> [Exercise brief] Beneath this instruction is a listing; print exactly the lines in it starting at the line that contains "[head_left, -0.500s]" and going through the line that contains "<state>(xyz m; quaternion".

> [Input data]
···
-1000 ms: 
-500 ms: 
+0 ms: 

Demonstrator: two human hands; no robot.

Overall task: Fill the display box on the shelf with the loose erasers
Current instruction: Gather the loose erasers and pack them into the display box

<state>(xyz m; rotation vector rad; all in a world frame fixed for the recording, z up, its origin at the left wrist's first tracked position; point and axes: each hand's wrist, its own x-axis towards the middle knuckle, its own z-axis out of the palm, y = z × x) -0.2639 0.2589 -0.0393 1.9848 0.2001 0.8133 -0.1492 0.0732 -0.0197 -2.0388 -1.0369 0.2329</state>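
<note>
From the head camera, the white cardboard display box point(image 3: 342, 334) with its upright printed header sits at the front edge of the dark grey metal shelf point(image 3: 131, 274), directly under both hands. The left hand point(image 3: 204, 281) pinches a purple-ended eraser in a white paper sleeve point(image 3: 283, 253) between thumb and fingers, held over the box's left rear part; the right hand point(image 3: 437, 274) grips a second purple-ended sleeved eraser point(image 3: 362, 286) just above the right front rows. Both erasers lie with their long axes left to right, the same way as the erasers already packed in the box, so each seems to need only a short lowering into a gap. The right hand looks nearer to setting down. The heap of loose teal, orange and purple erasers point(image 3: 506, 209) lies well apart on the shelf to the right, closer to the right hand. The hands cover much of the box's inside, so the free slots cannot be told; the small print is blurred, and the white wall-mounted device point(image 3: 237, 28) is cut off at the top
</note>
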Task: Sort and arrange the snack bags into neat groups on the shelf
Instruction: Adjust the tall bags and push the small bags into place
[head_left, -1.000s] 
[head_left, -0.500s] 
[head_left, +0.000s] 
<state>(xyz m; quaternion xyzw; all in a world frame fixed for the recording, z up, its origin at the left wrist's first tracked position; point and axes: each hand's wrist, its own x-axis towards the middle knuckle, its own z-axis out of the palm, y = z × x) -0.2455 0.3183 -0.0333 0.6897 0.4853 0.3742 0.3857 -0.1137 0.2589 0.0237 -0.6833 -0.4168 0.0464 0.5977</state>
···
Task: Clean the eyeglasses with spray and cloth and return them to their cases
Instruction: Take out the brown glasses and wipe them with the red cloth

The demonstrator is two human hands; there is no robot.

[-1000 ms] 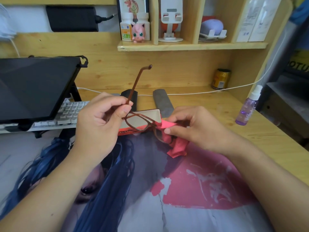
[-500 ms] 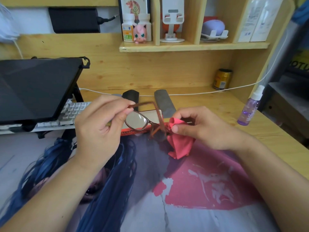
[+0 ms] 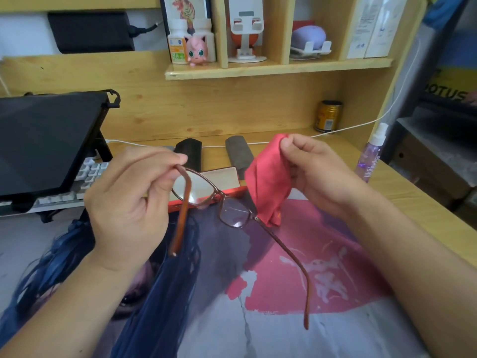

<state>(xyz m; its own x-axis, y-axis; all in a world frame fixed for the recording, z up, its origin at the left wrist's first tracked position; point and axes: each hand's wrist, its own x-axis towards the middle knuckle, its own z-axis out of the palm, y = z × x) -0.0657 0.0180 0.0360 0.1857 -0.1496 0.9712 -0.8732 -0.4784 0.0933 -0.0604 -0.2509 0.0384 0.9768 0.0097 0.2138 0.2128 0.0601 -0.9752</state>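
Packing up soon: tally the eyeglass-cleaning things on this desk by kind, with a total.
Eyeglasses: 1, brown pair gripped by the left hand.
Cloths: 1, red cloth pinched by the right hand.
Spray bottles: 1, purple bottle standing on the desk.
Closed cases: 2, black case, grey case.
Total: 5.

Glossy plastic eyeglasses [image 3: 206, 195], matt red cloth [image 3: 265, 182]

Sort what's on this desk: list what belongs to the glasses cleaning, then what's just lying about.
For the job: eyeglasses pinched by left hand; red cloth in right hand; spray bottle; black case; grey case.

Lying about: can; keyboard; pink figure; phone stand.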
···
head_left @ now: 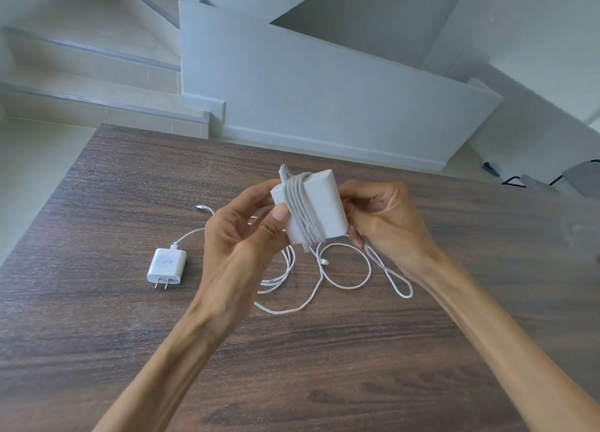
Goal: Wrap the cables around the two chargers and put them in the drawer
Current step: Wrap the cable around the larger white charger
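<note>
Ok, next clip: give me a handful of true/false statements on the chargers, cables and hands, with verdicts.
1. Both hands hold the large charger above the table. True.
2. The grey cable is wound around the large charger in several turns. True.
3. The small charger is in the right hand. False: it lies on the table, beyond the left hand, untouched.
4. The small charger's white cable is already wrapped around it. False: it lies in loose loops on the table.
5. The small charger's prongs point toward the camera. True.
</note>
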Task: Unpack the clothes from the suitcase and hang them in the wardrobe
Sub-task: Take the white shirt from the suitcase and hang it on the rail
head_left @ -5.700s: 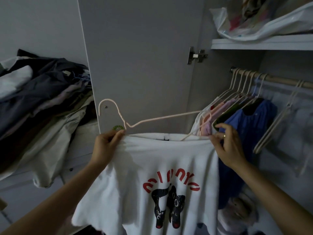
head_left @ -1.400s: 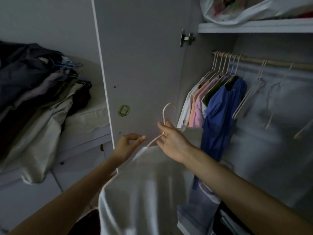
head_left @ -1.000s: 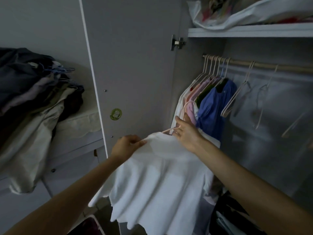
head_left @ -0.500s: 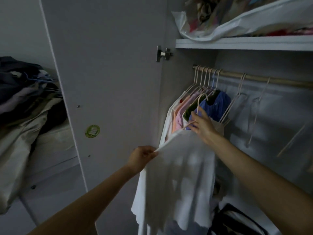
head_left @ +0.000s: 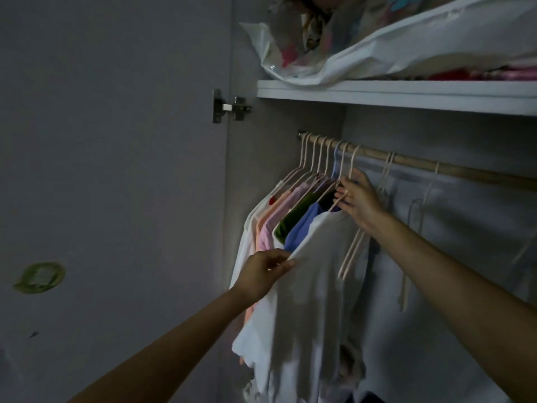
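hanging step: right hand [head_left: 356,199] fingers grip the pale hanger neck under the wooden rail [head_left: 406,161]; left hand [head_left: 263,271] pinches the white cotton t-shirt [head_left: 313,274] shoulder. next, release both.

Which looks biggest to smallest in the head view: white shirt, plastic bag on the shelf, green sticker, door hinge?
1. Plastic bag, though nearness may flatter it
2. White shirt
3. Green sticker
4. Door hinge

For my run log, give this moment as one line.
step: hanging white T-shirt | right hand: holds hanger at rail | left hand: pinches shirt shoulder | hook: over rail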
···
> [Output for this exercise]
[head_left, -0.500s] 
[head_left, +0.000s] 
<state>(xyz m; quaternion xyzw; all in a world frame fixed for the recording, z up, its origin at the left wrist's first tracked position; point and axes: each hand's wrist, its own x-axis towards the middle knuckle, its own z-axis out of the palm, y = z × x) -0.2455 0.3183 -0.0333 0.6897 0.4853 0.3742 0.3857 -0.1137 0.2589 0.0237 -0.6833 -0.4168 0.0464 0.5977</state>

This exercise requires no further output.